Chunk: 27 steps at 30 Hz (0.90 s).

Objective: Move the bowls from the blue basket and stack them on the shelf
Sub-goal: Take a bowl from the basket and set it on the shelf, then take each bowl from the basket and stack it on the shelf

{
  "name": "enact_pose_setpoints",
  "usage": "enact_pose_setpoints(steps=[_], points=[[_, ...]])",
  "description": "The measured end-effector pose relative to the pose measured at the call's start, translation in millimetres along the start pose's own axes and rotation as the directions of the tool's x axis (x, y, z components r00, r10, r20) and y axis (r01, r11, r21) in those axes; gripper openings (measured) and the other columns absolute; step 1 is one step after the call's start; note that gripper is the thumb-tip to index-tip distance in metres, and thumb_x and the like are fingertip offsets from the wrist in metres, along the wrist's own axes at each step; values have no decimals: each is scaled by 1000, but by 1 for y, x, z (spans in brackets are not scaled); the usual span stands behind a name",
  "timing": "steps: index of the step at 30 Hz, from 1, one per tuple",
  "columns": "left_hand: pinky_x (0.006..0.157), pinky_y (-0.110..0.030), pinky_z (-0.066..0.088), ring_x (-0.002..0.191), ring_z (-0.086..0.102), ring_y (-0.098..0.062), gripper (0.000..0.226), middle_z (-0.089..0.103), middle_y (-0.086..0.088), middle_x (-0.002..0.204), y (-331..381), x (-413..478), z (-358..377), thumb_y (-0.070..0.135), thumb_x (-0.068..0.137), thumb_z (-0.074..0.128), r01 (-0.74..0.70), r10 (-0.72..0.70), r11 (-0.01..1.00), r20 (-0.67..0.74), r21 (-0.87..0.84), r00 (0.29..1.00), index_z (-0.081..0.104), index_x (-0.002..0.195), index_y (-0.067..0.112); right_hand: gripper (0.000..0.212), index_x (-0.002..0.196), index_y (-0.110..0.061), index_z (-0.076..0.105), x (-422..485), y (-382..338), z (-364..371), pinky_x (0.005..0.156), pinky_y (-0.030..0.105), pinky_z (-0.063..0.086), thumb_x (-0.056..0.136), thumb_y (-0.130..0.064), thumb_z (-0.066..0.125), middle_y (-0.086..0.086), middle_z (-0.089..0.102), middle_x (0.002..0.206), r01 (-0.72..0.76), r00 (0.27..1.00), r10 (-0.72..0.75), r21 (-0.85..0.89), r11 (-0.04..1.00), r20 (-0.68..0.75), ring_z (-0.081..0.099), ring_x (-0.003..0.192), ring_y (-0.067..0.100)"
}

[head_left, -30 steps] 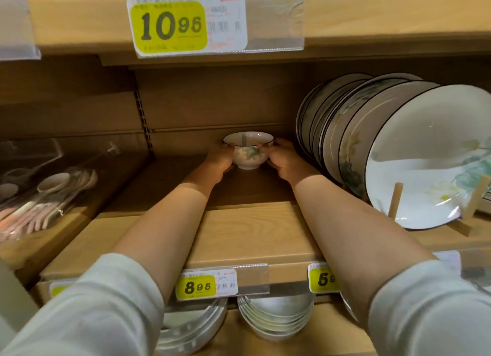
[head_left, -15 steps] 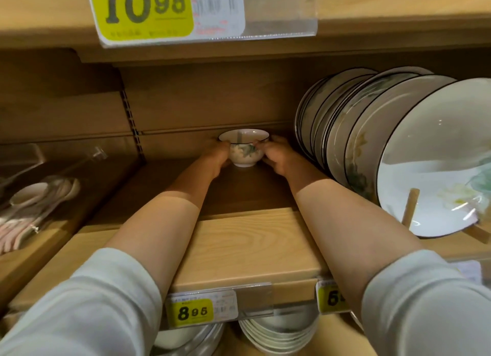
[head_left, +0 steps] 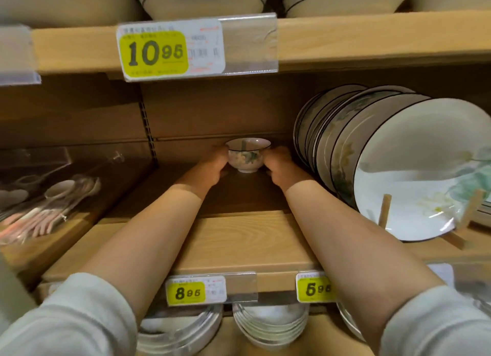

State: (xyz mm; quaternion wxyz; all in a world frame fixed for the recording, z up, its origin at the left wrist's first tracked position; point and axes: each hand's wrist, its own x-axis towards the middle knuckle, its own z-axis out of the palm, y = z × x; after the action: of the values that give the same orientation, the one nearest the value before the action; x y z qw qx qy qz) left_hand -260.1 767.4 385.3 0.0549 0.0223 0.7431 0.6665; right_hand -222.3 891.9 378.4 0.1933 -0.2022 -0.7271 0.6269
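Item: floral bowl (head_left: 246, 156), upright at the back of the wooden shelf (head_left: 239, 244), cupped between your left hand (head_left: 212, 164) and right hand (head_left: 279, 164), fingers curled against its sides. Tags: 10.95 (head_left: 156, 53), 8.95 (head_left: 187, 292), 5.9– (head_left: 316, 289).

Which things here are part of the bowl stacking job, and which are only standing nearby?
Part of the job:
small bowl
left hand
right hand
shelf

Only nearby:
upright plates
spoons
price tags
stacked dishes below
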Motion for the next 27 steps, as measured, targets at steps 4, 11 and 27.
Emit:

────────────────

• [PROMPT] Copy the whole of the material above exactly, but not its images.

• [ANSWER SPACE]
Chunk: 27 steps at 30 Hz (0.90 s).

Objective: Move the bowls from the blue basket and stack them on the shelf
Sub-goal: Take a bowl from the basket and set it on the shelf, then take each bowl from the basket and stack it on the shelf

{
  "name": "enact_pose_setpoints",
  "usage": "enact_pose_setpoints(steps=[_], points=[[_, ...]])",
  "description": "The measured end-effector pose relative to the pose measured at the call's start, translation in millimetres along the start pose's own axes and rotation as the directions of the tool's x axis (x, y, z components r00, r10, r20) and y axis (r01, r11, r21) in those axes; gripper openings (measured) and the other columns absolute; step 1 is one step after the call's start; note that gripper is the thumb-tip to index-tip distance in metres, and thumb_x and the like are fingertip offsets from the wrist in metres, along the wrist's own axes at each step; values have no decimals: each is scaled by 1000, but by 1 for y, x, z (spans in brackets are not scaled); the usual span stands behind a name",
  "timing": "steps: index of the step at 30 Hz, from 1, one per tuple",
  "columns": "left_hand: pinky_x (0.006..0.157), pinky_y (-0.110..0.030), pinky_z (-0.066..0.088), ring_x (-0.002..0.191), ring_z (-0.086..0.102), ring_y (-0.098..0.062), gripper (0.000..0.226), middle_z (-0.089..0.103), middle_y (-0.086..0.088), middle_x (-0.002..0.204), y (-331..381), x (-413..478), z (-358..377), thumb_y (-0.070..0.135), thumb_x (-0.068..0.137), thumb_z (-0.074..0.128), r01 (-0.74..0.70), r10 (-0.72..0.70), r11 (-0.01..1.00), r20 (-0.67..0.74), r21 (-0.87..0.84), r00 (0.29..1.00), index_z (-0.081..0.104), index_x (-0.002..0.195), index_y (-0.067..0.112); right_hand: gripper (0.000..0.212), index_x (-0.002..0.196), index_y (-0.110..0.061), index_z (-0.076..0.105), x (-422..485), y (-382..338), z (-364..371), pinky_x (0.005..0.156), pinky_y (-0.030..0.105), pinky_z (-0.063..0.086), thumb_x (-0.056..0.136), thumb_y (-0.130..0.064), thumb_z (-0.066..0.125), middle_y (-0.086..0.086), middle_z (-0.089..0.102), middle_x (0.002..0.206), r01 (-0.72..0.76), r00 (0.27..1.00), r10 (-0.72..0.75), r21 (-0.85..0.89), r11 (-0.04..1.00), r20 (-0.68..0.75), ring_z (-0.081..0.099), ring_x (-0.003..0.192), ring_y (-0.067..0.100)"
}

[head_left, -30 steps] 
[head_left, -15 steps] 
[head_left, +0 steps] 

State: (xyz mm; quaternion wxyz; all in a world frame fixed for the recording, z up, its origin at the left wrist's first tracked position; point and axes: each hand's wrist, its own x-axis towards the middle knuckle, its own z-axis out of the palm, y = z × x; after the action: of the values that give the same orientation, the one nearest the value before the action; x y z qw qx qy qz) left_hand -260.1 767.4 385.3 0.0549 0.0223 0.7431 0.6665; right_hand -222.3 891.9 378.4 0.1933 -0.2022 -0.7271 0.6269
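Item: floral bowl (head_left: 246, 156), upright at the back of the wooden shelf (head_left: 239, 244), cupped between your left hand (head_left: 212, 164) and right hand (head_left: 279, 164), fingers curled against its sides. Tags: 10.95 (head_left: 156, 53), 8.95 (head_left: 187, 292), 5.9– (head_left: 316, 289).

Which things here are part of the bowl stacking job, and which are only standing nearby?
Part of the job:
small bowl
left hand
right hand
shelf

Only nearby:
upright plates
spoons
price tags
stacked dishes below
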Motion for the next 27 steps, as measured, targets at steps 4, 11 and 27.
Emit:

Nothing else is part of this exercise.